(TASK DETAILS): Every entry is to be returned exactly as it stands; the pictures are to be dropped.

*** Opening of SUPPLIED ENTRIES ***

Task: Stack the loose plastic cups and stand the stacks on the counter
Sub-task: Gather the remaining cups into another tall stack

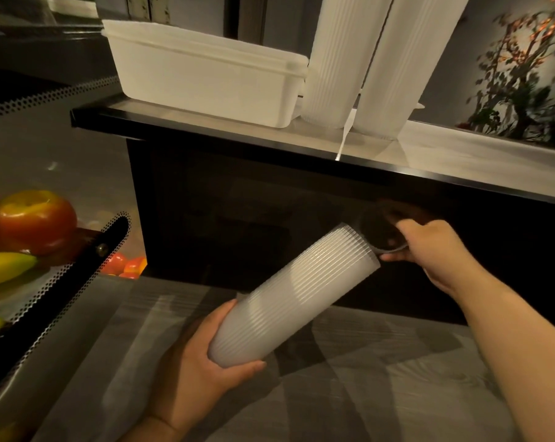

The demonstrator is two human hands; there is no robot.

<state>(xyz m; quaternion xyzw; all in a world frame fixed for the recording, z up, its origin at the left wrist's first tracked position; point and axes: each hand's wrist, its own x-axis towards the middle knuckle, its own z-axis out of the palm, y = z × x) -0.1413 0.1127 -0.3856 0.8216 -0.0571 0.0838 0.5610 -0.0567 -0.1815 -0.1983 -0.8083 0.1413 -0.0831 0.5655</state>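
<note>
Left hand (193, 355) tilts ribbed translucent cup stack (296, 293).

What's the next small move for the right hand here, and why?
Probably push the single clear plastic cup in the right hand down into the open end of the tilted white stack of ribbed plastic cups. The left hand grips the stack's closed base, its mouth faces the cup, and the cup sits right at the rim, apparently not fully nested.
</note>
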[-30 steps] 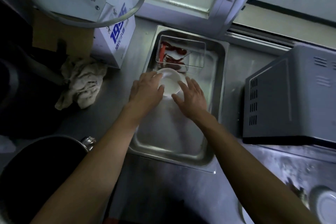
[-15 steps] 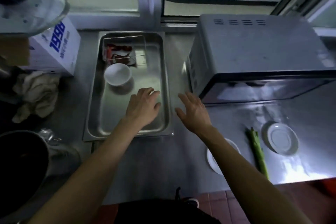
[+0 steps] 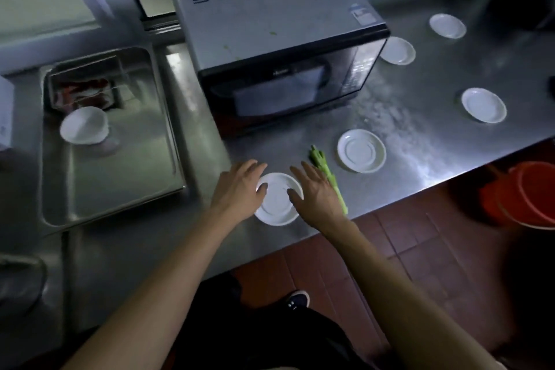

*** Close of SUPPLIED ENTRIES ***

(TASK RESULT):
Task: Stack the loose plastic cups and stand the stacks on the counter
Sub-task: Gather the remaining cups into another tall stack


The demonstrator is two human hands; there is no robot.

<state>(xyz m; quaternion xyzw; all in a world frame fixed for the recording, z up, its origin at the left wrist's first tracked position; point and axes: each hand's wrist, its own x-axis towards the middle knuckle, its own z-axis out of the palm, y = z × x) -0.1413 0.1127 -0.3856 0.8216 -0.0571 0.0838 0.5610 -0.0567 -0.1815 -0.1983 -0.8083 0.1413 -0.0831 0.5655</state>
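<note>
Left hand (193, 355) tilts ribbed translucent cup stack (296, 293).

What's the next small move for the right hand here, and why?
Probably push the single clear plastic cup in the right hand down into the open end of the tilted white stack of ribbed plastic cups. The left hand grips the stack's closed base, its mouth faces the cup, and the cup sits right at the rim, apparently not fully nested.
</note>
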[-30 steps] 
[-15 steps] 
[+0 steps] 

This exercise has no more to it.